A Unique Partnership to Prevent Kidney Injury in Bone Marrow Transplant Patients


A partnership that pediatric nephrologist Stefanie Benoit, MD, MPH, forged with the Cincinnati Children’s Bone Marrow Transplantation Program in 2017 is making significant progress. Phase one involved establishing a standardized approach to diagnosing kidney injury in this patient population. Now, the group is taking steps to mitigate the known mechanisms of kidney injury and conducting research to identify novel ways of predicting, identifying and characterizing kidney injuries during transplantation.
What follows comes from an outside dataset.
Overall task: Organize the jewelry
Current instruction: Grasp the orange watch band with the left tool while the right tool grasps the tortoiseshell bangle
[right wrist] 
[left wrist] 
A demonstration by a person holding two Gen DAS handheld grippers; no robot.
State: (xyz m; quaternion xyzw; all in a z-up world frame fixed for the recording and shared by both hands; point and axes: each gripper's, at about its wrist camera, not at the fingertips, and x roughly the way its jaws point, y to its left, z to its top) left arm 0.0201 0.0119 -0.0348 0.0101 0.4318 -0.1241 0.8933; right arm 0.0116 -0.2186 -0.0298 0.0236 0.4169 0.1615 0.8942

It’s all part of Benoit’s mission to make bone marrow transplants as kidney-friendly as possible. “The kidneys are always at risk of injury during the course of a bone marrow transplant, and the overall morbidity and mortality escalates dramatically with the degree of kidney injury,” Benoit says. “My role is to participate in the pre-transplant evaluation, round with the transplant team, and see bone marrow transplant patients in the follow-up clinic. Together we are finding ways to protect the kidneys during the transplant process. We are all learning from each other.”

The collaboration has led to several accomplishments in the last year:

  • Changing the antibiotic algorithm used for bone marrow transplant patients to minimize exposure to nephrotoxic antibiotics. This led to a 70 percent decrease in the unit’s nephrotoxic kidney injury days. This work was published in Biology of Blood and Marrow Transplantation on April 29, 2019.
  • Publishing a study establishing a novel strategy for identifying early acute kidney injury in the bone marrow transplant population (Bone Marrow Transplantation, January 30, 2019).
  • Securing a grant for a pilot study that will investigate biomarkers of subclinical kidney disease and long-term renal outcomes in pediatric cancer survivors, with a special interest in patients who develop
    thrombotic microangiopathy. Benoit hopes to follow these subjects for the next 20 years.
  • Standardizing clinical consultation before, during and after transplant. Formal nephrology evaluation is now integrated into the routine cancer survivorship protocol.

Future goals include expanding the partnership to help other patient groups within hematology and oncology, including patients with neuroblastoma and those receiving immunotherapy.

“There is so much nephrologists can do for these kids to protect their kidneys, and our partnership with the bone marrow transplant team shows how much of a difference even small changes can make,” Benoit says.